**TASK DESCRIPTION:** Could you copy out every line of the data where the word "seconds" occurs?

**DATA EXTRACTS:**
------------------------------------------------------------------------
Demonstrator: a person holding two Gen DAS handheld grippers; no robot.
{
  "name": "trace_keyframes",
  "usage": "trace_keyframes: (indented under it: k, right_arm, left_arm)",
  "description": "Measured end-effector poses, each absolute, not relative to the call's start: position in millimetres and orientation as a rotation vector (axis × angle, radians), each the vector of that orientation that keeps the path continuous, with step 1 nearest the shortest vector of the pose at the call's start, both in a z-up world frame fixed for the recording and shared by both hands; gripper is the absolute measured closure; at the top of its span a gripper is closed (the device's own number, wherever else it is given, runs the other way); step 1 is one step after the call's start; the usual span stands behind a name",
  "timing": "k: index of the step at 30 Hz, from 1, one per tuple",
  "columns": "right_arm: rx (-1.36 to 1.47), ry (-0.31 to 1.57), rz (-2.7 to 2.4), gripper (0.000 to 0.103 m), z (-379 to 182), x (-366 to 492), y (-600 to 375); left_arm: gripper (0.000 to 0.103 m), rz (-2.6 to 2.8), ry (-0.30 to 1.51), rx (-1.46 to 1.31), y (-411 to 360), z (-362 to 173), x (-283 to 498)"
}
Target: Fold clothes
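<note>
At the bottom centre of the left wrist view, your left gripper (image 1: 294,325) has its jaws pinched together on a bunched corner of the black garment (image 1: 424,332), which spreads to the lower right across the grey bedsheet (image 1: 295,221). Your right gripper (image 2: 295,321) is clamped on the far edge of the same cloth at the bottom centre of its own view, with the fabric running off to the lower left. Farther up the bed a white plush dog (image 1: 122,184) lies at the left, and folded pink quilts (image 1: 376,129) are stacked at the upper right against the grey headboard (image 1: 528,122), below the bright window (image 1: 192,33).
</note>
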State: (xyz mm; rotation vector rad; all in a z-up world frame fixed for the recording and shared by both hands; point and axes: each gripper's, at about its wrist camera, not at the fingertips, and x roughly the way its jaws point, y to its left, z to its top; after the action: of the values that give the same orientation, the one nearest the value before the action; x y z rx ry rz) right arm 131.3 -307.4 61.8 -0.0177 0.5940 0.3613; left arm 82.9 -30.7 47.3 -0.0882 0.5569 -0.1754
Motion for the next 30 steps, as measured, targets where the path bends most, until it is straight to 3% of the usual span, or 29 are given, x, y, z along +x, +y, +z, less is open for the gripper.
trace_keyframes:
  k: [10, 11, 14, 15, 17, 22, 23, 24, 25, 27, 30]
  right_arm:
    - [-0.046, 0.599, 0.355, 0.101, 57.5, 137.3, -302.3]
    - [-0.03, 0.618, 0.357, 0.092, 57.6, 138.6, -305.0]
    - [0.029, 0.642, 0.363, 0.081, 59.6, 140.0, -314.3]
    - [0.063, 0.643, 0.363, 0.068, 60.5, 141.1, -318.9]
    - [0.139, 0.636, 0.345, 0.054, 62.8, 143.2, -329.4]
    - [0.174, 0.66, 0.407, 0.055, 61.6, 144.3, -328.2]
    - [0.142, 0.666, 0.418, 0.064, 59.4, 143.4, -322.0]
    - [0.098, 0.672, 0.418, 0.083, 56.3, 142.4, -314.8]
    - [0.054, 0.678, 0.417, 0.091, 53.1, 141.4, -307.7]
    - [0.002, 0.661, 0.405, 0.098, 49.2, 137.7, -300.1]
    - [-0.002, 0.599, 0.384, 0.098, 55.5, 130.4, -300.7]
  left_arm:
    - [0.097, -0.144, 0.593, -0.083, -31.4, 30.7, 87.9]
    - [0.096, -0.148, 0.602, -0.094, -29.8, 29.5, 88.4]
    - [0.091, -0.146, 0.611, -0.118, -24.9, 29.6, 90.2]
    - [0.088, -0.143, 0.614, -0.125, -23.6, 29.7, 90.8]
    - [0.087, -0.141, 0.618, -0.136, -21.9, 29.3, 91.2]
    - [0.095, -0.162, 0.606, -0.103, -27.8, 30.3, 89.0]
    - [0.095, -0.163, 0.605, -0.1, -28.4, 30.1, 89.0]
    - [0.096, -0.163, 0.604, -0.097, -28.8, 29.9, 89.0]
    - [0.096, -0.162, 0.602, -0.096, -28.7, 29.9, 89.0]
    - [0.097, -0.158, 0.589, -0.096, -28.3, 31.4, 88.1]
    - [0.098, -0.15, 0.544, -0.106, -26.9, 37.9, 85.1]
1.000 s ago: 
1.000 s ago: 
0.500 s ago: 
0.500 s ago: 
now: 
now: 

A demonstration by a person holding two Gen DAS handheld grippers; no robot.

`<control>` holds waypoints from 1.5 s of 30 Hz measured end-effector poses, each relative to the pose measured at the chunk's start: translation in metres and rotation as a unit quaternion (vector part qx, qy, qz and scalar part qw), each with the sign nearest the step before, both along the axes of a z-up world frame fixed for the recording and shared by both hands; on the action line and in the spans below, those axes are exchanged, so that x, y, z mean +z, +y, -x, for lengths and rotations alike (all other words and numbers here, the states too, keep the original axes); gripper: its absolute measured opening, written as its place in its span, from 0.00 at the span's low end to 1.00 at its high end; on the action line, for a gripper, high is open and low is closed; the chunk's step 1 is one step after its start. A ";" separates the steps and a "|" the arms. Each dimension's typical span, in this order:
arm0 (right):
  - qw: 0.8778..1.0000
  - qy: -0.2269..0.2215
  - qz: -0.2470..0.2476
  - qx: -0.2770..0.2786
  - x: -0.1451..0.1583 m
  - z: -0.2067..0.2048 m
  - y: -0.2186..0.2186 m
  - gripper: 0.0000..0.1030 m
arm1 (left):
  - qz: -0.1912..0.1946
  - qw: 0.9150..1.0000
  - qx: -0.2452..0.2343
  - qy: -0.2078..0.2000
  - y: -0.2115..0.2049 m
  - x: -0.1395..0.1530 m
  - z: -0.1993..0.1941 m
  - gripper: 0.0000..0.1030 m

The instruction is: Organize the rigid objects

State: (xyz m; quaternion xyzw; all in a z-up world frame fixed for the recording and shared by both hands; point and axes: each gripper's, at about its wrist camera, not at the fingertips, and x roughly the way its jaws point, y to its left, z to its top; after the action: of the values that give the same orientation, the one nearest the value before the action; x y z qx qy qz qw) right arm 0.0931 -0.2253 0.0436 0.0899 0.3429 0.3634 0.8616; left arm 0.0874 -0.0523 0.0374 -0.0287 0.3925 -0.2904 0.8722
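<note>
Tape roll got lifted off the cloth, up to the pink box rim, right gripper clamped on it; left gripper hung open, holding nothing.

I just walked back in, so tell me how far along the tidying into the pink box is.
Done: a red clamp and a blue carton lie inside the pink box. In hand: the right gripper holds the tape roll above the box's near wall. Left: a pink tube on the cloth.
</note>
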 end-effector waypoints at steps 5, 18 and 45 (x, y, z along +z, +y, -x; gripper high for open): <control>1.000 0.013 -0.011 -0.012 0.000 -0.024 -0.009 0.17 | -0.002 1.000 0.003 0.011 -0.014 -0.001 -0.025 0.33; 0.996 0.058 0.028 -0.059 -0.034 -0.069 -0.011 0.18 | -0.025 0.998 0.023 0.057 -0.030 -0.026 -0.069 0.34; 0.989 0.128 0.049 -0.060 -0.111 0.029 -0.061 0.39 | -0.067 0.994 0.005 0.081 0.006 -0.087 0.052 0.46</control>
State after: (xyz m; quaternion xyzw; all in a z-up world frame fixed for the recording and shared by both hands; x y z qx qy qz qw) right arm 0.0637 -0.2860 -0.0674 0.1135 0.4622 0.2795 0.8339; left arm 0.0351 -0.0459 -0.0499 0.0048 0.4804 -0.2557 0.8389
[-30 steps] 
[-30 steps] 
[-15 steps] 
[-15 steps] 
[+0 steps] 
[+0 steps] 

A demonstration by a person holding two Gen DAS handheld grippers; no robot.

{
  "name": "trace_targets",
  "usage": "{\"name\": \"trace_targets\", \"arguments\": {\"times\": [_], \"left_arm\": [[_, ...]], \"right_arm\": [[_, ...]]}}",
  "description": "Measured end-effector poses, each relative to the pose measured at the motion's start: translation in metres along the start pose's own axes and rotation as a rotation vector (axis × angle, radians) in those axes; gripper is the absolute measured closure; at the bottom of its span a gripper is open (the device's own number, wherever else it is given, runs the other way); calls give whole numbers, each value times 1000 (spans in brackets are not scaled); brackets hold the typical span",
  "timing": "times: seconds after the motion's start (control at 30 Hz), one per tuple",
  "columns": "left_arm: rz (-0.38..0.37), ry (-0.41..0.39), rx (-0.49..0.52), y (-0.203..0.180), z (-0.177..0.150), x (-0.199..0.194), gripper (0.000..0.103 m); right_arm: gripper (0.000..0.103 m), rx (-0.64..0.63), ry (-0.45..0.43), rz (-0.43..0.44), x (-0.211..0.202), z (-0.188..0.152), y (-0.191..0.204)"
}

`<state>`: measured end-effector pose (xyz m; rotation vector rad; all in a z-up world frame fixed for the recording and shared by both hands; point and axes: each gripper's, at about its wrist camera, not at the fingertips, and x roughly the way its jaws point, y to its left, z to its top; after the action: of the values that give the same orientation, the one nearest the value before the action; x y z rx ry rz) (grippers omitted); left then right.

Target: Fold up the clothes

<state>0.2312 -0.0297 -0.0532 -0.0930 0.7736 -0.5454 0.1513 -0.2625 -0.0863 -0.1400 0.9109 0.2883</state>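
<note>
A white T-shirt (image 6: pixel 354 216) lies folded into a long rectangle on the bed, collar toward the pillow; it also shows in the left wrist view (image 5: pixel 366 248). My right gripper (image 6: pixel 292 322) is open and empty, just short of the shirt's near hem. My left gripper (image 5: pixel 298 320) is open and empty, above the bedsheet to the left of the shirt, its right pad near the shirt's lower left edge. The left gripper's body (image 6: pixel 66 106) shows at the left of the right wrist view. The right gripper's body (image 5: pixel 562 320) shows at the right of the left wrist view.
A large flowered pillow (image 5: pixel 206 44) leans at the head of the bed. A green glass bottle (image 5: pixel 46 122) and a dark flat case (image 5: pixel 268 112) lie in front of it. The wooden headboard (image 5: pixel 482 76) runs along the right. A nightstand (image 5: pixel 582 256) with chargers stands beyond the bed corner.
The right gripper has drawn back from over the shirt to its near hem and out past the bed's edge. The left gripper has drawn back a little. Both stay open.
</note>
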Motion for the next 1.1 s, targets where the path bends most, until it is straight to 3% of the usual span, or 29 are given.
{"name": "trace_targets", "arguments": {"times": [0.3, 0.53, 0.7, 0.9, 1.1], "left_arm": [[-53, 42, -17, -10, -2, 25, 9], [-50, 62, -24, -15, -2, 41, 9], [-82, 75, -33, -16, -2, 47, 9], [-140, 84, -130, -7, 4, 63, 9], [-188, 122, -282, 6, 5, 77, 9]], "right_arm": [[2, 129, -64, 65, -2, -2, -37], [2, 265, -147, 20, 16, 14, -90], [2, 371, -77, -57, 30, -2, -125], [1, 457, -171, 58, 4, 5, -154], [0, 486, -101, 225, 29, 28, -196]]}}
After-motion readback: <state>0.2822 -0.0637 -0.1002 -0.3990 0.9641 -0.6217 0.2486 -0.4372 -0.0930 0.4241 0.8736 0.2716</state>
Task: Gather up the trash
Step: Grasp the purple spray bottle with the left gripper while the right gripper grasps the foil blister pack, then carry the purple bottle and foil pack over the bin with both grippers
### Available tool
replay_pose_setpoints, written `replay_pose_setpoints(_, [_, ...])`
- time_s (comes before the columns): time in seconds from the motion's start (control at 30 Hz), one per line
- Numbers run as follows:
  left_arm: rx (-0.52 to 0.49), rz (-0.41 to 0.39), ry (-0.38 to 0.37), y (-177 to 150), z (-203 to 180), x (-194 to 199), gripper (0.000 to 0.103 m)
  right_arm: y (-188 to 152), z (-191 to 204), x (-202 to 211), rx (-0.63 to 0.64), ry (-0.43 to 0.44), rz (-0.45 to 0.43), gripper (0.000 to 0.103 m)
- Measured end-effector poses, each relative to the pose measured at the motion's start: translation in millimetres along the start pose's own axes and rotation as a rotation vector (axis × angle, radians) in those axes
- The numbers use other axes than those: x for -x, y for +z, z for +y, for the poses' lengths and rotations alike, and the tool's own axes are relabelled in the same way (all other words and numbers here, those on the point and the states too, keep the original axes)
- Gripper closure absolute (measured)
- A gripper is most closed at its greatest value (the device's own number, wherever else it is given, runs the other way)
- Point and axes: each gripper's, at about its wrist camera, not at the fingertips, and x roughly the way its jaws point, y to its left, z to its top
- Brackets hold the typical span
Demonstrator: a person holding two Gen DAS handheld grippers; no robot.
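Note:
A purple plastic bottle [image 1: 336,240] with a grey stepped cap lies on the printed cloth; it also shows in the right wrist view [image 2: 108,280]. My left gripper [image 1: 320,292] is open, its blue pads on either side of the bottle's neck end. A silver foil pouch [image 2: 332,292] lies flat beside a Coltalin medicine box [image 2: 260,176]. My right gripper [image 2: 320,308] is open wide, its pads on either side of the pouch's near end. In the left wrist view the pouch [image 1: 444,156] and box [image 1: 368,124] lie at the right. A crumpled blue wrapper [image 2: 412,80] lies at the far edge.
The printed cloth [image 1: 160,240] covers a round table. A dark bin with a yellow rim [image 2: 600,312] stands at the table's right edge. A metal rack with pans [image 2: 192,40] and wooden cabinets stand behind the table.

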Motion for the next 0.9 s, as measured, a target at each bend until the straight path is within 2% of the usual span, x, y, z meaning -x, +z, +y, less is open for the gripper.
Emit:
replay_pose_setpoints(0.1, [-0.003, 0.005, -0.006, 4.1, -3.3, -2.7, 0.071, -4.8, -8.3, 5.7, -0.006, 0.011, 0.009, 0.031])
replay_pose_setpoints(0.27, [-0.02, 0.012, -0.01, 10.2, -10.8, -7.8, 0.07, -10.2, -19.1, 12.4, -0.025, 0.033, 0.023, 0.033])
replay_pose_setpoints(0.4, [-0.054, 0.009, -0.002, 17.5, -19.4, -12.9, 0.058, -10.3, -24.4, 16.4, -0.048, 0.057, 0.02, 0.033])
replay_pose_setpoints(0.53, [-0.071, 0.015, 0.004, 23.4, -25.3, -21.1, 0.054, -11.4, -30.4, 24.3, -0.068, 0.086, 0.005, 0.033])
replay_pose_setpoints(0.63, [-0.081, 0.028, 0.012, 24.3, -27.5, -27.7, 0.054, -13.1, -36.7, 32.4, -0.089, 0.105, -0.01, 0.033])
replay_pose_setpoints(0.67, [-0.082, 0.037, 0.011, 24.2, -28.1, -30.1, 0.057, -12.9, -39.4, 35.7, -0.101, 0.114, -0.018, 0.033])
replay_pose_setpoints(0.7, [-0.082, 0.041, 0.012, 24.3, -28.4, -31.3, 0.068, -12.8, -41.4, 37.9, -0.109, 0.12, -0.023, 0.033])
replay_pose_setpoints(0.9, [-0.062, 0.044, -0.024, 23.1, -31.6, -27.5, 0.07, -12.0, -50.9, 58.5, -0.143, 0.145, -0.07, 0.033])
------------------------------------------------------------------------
**SOLUTION TO THIS PROBLEM:**
  "timing": "times: seconds after the motion's start (control at 30 Hz), one per tuple",
- time_s (comes before the columns): time in seconds from the motion's start (control at 30 Hz), one per line

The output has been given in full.